Fig 6. The cyrA gene is required for full virulence.

(A) Scheme of the deletion strategy. The wild type cyrA-gene locus (upper panel) is replaced by the 1.8 kb hygromycin resistance cassette resulting in the ΔcyrA-mutant locus (lower panel). Southern-blot analysis using a 1 kb fragment from the LB as probe and the restriction enzyme PstI for the digestion of the genomic DNA. (B) Confirmation of the ΔcyrA deletion using Southern-blot analysis. Genomic DNA was digested with PstI, and the LB was used as probe. (C) The D. flagrans WT and the ΔcyrA-deletion strain (sNH11) were grown for seven days at 28°C on PDA. (D) Virulence assay with wild type (WT), the ΔcyrA-mutant strain and the strain re-complemented with the cyrA ORF (sNH27) under its native promoter (Rec.). Multiple traps were observed and the time from the capturing event to full paralysis was taken. Error bars indicate the standard deviation. A student’s t-test was performed for statistical analysis (*** = p-value < 0.0001; n [WT] = 29 n [KO] = 26 n [Rec] = 52).

Fig 7. CyrA accumulates in coelomocytes in C. elegans.

The cyrA gene fused to scarlet was expressed with (A, C, strain KIT02) and without (B, strain KIT04) its signal peptide sequence under the heat inducible promoter hsp-16.48. Expression was induced by heat shock at 37°C for 1 hour. (C) CyrA-Scarlet expressed with SP in the coelomocyte uptake deficient C. elegans strain GS2478 (strain KIT26). Scale bars = 100 μm. (D) CyrA-Scarlet was co-expressed with the coelomocyte marker unc-122(p)::GFP. Co-localization is shown in the enlargements.

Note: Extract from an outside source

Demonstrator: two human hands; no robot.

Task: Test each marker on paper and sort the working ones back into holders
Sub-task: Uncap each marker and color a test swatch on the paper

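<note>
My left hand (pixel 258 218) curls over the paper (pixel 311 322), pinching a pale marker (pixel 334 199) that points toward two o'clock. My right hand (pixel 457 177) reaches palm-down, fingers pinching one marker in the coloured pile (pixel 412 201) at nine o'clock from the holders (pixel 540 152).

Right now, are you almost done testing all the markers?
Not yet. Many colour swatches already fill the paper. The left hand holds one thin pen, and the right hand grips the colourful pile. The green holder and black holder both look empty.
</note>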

Fig 8. CyrA expression in the C. elegans hypodermis reduces the life span.

(A) The cyrA gene fused to GFP was expressed with (strain KIT01) and without its signal peptide sequence (strain KIT23) in C. elegans N2 and GS2478 (Δcup-8, strains KIT31/KIT29) under the hypodermal and adult specific promoter of the col-19 gene. Scale bars = 100 μm. (B) Survival curves of N2 and GS2478 expressing cyrA with (strain KIT22/KIT28) and without SP sequence (strain KIT18/KIT30). The empty vector (EV) was expressed in both strains as a control. Lifespan assays were performed on NGM plates with 150 mM FudR at 20°C. P—values log-rank-test N2: EV v.s. no SP = 0.0001; EV v.s. +SP = 1.2E-06; P—values GS2478: EV v.s. no SP = 0.9; EV v.s. +SP = 0.5.